Tropical Storm Isaias battered Puerto Rico on Thursday as it continued on a forecast track toward the US East Coast, unleashing small landslides and causing widespread flooding and power outages on an island still recovering from previous hurricanes and earthquakes.
The storm’s maximum sustained winds of 60 mph (95 kph) also toppled trees and some telephone and electrical cables across the island.
Especially hard hit was Puerto Rico’s southern region, which is still being shaken by daily tremors. Santos Seda, mayor of the southwest town of Guánica, told The Associated Press that he has received reports of downed trees and inundated neighborhoods where earthquake-damaged homes still stand.
“The emotional state of people is deteriorating more every day,” he said, adding that crews will fan out to assess damage once the weather clears.
Isaias was centered about 165 miles (265 kilometres) southeast of Puerto Plata, Dominican Republic late Thursday morning, according to the US National Hurricane Center. It was moving northwest at 20 mph (31 kph), and its center was expected to move over Hispaniola — the island shared by Haiti and the Dominican Republic — later on Thursday and near the southeastern Bahamas by early Friday.
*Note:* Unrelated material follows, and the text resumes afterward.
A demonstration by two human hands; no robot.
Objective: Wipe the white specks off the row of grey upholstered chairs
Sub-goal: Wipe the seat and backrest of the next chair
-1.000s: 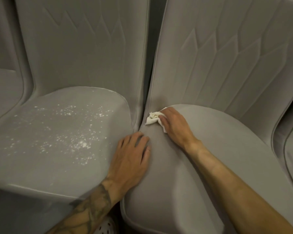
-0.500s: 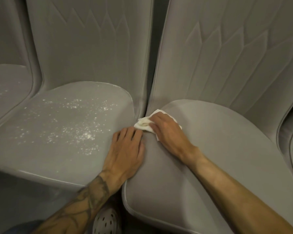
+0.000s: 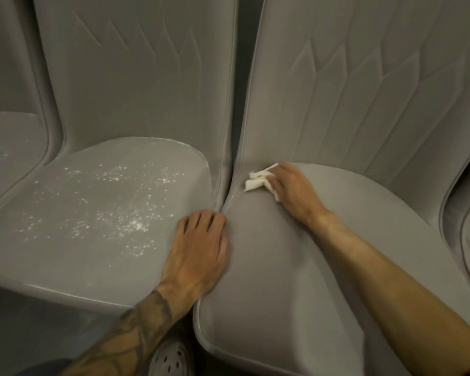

The storm knocked out power to more than 400,000 clients across Puerto Rico and left some 150,000 customers without water, according to government officials. Meanwhile, crews opened the gates of one dam that last month had such a low water level it led officials to cut service every other day for some 140,000 customers. Outages also were reported in the neighbouring US Virgin Islands.
Minor damage was reported elsewhere across Puerto Rico, where tens of thousands of people still use tarps as roofs over homes damaged by Hurricane Maria in September 2017.
José Pagán, a 22-year-old who lives in the eastern mountain town of Juncos, said his power went out before dawn.
“I didn’t think it was going to be this strong,” he said of the storm, adding that his home is slightly flooded. “It’s a rather difficult experience because it reminds us of Maria.”
The hurricane center said Isaias, for now, is not expected to become a hurricane before reaching the US mainland.
“Isaias is sending some mixed signals,” the forecast discussion stated. “The intensity forecast remains challenging.”
Tropical storm warnings were issued for Puerto Rico, the US Virgin Islands, the Turks and Caicos Islands and portions of the Dominican Republic, Haiti and the Bahamas.
Isaias was expected to produce four to eight inches (10 to 20 centimetres) of rain across Puerto Rico, Dominican Republic and northern Haiti, with isolated maximum totals of 10 inches (25 centimetres).
The Bahamas and Turks and Caicos Islands could see four to eight inches (10 to 20 centimeters) of rain while Cuba could see one to two inches (three to five centimetres), with isolated maximum totals of four inches (10 centimetres).
Isaias is the earliest ninth Atlantic named storm to form, according to Colorado State University hurricane researcher Phil Klotzbach. The previous record was Irene on August 7, 2005, Klotzbach tweeted.
So far this year, Cristobal, Danielle, Edouard, Fay, Gert and Hanna have also been the earliest named Atlantic storms for their alphabetic order.